• [Required work]
The records below are to be written out again, exactly as they appear.

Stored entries
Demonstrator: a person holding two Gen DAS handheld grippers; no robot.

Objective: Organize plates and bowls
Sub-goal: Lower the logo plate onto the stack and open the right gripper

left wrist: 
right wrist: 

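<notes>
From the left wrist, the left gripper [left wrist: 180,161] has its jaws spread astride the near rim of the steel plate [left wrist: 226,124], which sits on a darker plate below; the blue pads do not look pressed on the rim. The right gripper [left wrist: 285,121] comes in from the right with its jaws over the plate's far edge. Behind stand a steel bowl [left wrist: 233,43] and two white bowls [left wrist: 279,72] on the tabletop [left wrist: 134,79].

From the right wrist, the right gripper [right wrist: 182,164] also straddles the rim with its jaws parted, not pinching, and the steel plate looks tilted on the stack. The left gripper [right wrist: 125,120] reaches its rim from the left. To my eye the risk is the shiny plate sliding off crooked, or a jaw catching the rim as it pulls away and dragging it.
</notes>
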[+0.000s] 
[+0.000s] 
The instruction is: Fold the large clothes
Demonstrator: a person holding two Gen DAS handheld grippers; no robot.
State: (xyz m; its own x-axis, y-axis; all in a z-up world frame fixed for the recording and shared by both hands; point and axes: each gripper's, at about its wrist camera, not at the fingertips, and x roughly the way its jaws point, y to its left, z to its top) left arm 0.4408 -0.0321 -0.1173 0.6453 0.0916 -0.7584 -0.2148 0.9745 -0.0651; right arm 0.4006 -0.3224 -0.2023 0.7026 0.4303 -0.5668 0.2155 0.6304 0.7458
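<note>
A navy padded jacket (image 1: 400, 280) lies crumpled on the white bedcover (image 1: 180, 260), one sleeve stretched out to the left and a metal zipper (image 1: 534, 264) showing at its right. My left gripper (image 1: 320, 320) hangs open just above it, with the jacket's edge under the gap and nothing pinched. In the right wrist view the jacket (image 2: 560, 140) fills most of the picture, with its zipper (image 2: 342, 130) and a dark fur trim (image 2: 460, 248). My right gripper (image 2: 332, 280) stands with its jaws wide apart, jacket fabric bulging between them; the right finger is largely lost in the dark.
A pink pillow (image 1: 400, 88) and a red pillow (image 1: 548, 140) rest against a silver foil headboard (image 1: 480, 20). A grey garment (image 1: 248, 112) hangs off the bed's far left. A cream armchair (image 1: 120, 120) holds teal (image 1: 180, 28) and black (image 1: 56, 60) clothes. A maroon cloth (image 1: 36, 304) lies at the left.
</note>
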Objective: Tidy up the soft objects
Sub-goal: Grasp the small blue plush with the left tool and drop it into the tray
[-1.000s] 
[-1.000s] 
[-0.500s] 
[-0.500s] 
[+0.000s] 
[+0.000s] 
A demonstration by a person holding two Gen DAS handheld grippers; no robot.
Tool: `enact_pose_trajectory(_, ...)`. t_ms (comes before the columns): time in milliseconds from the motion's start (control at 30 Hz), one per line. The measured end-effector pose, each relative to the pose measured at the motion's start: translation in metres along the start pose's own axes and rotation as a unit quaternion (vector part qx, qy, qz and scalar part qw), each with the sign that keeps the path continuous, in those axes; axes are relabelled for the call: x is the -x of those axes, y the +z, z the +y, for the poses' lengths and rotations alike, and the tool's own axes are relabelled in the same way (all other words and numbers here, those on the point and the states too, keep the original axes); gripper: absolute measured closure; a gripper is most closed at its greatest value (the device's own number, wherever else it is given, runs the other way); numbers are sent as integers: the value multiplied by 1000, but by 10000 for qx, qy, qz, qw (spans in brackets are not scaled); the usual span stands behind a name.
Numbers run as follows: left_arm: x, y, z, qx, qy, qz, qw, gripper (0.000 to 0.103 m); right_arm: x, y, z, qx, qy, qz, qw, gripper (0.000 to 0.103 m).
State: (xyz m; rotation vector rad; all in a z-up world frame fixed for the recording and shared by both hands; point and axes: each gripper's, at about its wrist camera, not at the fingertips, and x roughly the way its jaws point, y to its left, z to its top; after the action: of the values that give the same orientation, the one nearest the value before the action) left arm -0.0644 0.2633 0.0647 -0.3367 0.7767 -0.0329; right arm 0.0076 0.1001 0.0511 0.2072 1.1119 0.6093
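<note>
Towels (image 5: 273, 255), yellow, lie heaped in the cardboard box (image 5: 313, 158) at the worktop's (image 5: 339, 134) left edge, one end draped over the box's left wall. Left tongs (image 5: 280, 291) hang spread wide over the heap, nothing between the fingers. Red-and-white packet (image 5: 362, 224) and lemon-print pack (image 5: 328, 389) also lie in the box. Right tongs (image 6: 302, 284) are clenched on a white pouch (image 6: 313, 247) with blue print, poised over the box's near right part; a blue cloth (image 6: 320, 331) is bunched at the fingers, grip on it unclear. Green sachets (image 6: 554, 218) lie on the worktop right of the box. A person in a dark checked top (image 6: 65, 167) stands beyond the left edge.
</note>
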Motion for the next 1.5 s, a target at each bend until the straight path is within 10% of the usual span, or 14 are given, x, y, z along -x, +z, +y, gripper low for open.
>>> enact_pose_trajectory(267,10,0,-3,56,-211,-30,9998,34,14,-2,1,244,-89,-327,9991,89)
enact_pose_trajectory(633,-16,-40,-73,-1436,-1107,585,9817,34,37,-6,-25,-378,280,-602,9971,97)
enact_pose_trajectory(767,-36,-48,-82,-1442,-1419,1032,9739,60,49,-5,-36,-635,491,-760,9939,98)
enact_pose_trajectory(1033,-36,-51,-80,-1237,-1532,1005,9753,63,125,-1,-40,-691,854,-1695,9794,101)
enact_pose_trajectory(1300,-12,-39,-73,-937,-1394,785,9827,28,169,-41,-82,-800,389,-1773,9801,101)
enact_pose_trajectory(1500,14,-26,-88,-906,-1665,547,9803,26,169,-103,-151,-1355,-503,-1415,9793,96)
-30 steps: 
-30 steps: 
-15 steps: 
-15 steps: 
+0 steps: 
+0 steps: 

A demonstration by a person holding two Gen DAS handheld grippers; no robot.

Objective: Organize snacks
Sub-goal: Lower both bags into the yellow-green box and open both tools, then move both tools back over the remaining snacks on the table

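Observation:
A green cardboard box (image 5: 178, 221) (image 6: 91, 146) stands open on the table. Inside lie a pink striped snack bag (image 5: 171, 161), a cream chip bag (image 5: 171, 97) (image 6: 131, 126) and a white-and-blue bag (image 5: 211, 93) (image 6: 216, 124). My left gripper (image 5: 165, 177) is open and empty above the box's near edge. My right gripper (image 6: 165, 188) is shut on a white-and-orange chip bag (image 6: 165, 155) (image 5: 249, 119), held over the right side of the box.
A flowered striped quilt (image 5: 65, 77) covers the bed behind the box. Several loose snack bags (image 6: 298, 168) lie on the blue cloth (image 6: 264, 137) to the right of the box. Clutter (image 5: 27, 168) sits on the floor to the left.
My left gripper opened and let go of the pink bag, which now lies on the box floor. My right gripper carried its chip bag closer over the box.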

• [Result of this task]
Demonstrator: a person holding two Gen DAS handheld grippers; no robot.

Objective: Organize plates and bowls
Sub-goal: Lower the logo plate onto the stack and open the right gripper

left wrist: 
right wrist: 

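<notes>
From the left wrist, the left gripper [left wrist: 180,161] has its jaws spread astride the near rim of the steel plate [left wrist: 226,124], which sits on a darker plate below; the blue pads do not look pressed on the rim. The right gripper [left wrist: 285,121] comes in from the right with its jaws over the plate's far edge. Behind stand a steel bowl [left wrist: 233,43] and two white bowls [left wrist: 279,72] on the tabletop [left wrist: 134,79].

From the right wrist, the right gripper [right wrist: 182,164] also straddles the rim with its jaws parted, not pinching, and the steel plate looks tilted on the stack. The left gripper [right wrist: 125,120] reaches its rim from the left. To my eye the risk is the shiny plate sliding off crooked, or a jaw catching the rim as it pulls away and dragging it.
</notes>
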[+0.000s] 
[+0.000s] 
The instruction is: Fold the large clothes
Demonstrator: a person holding two Gen DAS handheld grippers; no robot.
State: (xyz m; its own x-axis, y-axis; all in a z-up world frame fixed for the recording and shared by both hands; point and axes: each gripper's, at about its wrist camera, not at the fingertips, and x roughly the way its jaws point, y to its left, z to its top) left arm 0.4408 -0.0321 -0.1173 0.6453 0.0916 -0.7584 -0.2148 0.9745 -0.0651; right arm 0.4006 -0.3224 -0.2023 0.7026 0.4303 -0.5668 0.2155 0.6304 0.7458
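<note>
A navy padded jacket (image 1: 400, 280) lies crumpled on the white bedcover (image 1: 180, 260), one sleeve stretched out to the left and a metal zipper (image 1: 534, 264) showing at its right. My left gripper (image 1: 320, 320) hangs open just above it, with the jacket's edge under the gap and nothing pinched. In the right wrist view the jacket (image 2: 560, 140) fills most of the picture, with its zipper (image 2: 342, 130) and a dark fur trim (image 2: 460, 248). My right gripper (image 2: 332, 280) stands with its jaws wide apart, jacket fabric bulging between them; the right finger is largely lost in the dark.
A pink pillow (image 1: 400, 88) and a red pillow (image 1: 548, 140) rest against a silver foil headboard (image 1: 480, 20). A grey garment (image 1: 248, 112) hangs off the bed's far left. A cream armchair (image 1: 120, 120) holds teal (image 1: 180, 28) and black (image 1: 56, 60) clothes. A maroon cloth (image 1: 36, 304) lies at the left.
</note>
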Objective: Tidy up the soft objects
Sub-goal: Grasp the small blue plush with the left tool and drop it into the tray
[-1.000s] 
[-1.000s] 
[-0.500s] 
[-0.500s] 
[+0.000s] 
[+0.000s] 
A demonstration by a person holding two Gen DAS handheld grippers; no robot.
Tool: `enact_pose_trajectory(_, ...)`. t_ms (comes before the columns): time in milliseconds from the motion's start (control at 30 Hz), one per line. The measured end-effector pose, each relative to the pose measured at the motion's start: translation in metres along the start pose's own axes and rotation as a unit quaternion (vector part qx, qy, qz and scalar part qw), each with the sign that keeps the path continuous, in those axes; axes are relabelled for the call: x is the -x of those axes, y the +z, z the +y, for the poses' lengths and rotations alike, and the tool's own axes are relabelled in the same way (all other words and numbers here, those on the point and the states too, keep the original axes); gripper: absolute measured closure; a gripper is most closed at its greatest value (the device's own number, wherever else it is given, runs the other way); numbers are sent as integers: the value multiplied by 1000, but by 10000 for qx, qy, qz, qw (spans in brackets are not scaled); the usual span stands behind a name.
Numbers run as follows: left_arm: x, y, z, qx, qy, qz, qw, gripper (0.000 to 0.103 m); right_arm: x, y, z, qx, qy, qz, qw, gripper (0.000 to 0.103 m).
State: (xyz m; rotation vector rad; all in a z-up world frame fixed for the recording and shared by both hands; point and axes: each gripper's, at about its wrist camera, not at the fingertips, and x roughly the way its jaws point, y to its left, z to its top; after the action: of the values that give the same orientation, the one nearest the value before the action) left arm -0.0644 0.2633 0.0647 -0.3367 0.7767 -0.0329; right arm 0.0076 0.1001 0.0511 0.2072 1.1119 0.6093
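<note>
Towels (image 5: 273, 255), yellow, lie heaped in the cardboard box (image 5: 313, 158) at the worktop's (image 5: 339, 134) left edge, one end draped over the box's left wall. Left tongs (image 5: 280, 291) hang spread wide over the heap, nothing between the fingers. Red-and-white packet (image 5: 362, 224) and lemon-print pack (image 5: 328, 389) also lie in the box. Right tongs (image 6: 302, 284) are clenched on a white pouch (image 6: 313, 247) with blue print, poised over the box's near right part; a blue cloth (image 6: 320, 331) is bunched at the fingers, grip on it unclear. Green sachets (image 6: 554, 218) lie on the worktop right of the box. A person in a dark checked top (image 6: 65, 167) stands beyond the left edge.
</note>
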Motion for the next 1.5 s, a target at each bend until the straight path is within 10% of the usual span, or 14 are given, x, y, z along -x, +z, +y, gripper low for open.
>>> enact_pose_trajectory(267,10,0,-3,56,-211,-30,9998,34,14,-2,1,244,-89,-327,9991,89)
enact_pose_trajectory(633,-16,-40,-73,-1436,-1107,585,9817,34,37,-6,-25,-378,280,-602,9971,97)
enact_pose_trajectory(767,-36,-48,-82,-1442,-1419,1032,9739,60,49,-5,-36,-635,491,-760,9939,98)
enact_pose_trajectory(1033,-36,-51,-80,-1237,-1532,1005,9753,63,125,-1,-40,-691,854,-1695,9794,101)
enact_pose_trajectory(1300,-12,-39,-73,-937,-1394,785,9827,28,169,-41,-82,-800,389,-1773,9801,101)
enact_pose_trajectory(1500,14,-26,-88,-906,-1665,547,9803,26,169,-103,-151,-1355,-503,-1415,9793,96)
-30 steps: 
-30 steps: 
-15 steps: 
-15 steps: 
+0 steps: 
+0 steps: 

A demonstration by a person holding two Gen DAS handheld grippers; no robot.

Objective: Organize snacks
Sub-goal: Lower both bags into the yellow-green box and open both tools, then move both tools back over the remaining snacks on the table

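Observation:
A green cardboard box (image 5: 178, 221) (image 6: 91, 146) stands open on the table. Inside lie a pink striped snack bag (image 5: 171, 161), a cream chip bag (image 5: 171, 97) (image 6: 131, 126) and a white-and-blue bag (image 5: 211, 93) (image 6: 216, 124). My left gripper (image 5: 165, 177) is open and empty above the box's near edge. My right gripper (image 6: 165, 188) is shut on a white-and-orange chip bag (image 6: 165, 155) (image 5: 249, 119), held over the right side of the box.
A flowered striped quilt (image 5: 65, 77) covers the bed behind the box. Several loose snack bags (image 6: 298, 168) lie on the blue cloth (image 6: 264, 137) to the right of the box. Clutter (image 5: 27, 168) sits on the floor to the left.
My left gripper opened and let go of the pink bag, which now lies on the box floor. My right gripper carried its chip bag closer over the box.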

Whatever the exercise asked has now been answered.